Work through the data line by line, gathering every line that has the word "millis".
+ + + + +
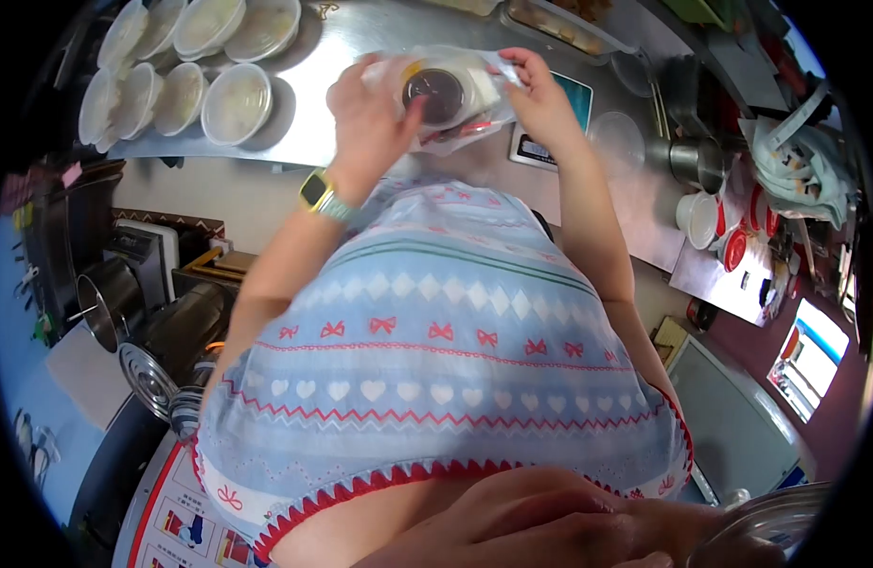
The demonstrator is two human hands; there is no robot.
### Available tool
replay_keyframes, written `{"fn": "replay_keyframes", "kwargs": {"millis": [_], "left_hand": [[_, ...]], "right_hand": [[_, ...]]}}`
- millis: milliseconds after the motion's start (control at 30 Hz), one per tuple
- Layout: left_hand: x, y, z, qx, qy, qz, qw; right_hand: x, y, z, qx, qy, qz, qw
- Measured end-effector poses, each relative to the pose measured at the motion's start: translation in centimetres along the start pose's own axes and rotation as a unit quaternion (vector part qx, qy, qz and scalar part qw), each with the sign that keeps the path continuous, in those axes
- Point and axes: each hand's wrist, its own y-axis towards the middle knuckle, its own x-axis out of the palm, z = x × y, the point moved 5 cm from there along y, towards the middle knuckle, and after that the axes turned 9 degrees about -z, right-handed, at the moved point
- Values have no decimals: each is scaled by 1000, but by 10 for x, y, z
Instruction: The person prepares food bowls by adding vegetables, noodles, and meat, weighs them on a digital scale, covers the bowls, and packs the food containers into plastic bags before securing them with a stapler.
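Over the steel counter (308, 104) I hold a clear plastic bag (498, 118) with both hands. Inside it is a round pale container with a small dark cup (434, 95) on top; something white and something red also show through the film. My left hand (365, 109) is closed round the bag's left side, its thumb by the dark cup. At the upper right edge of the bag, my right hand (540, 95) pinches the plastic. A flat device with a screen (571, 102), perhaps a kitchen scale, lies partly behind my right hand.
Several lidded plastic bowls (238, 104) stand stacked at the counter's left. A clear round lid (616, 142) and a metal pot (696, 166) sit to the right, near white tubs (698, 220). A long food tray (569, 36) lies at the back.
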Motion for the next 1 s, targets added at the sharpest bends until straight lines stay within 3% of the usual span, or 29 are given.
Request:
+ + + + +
| RESPONSE |
replay_keyframes, written `{"fn": "replay_keyframes", "kwargs": {"millis": [_], "left_hand": [[_, ...]], "right_hand": [[_, ...]]}}`
- millis: milliseconds after the motion's start (control at 30 Hz), one per tuple

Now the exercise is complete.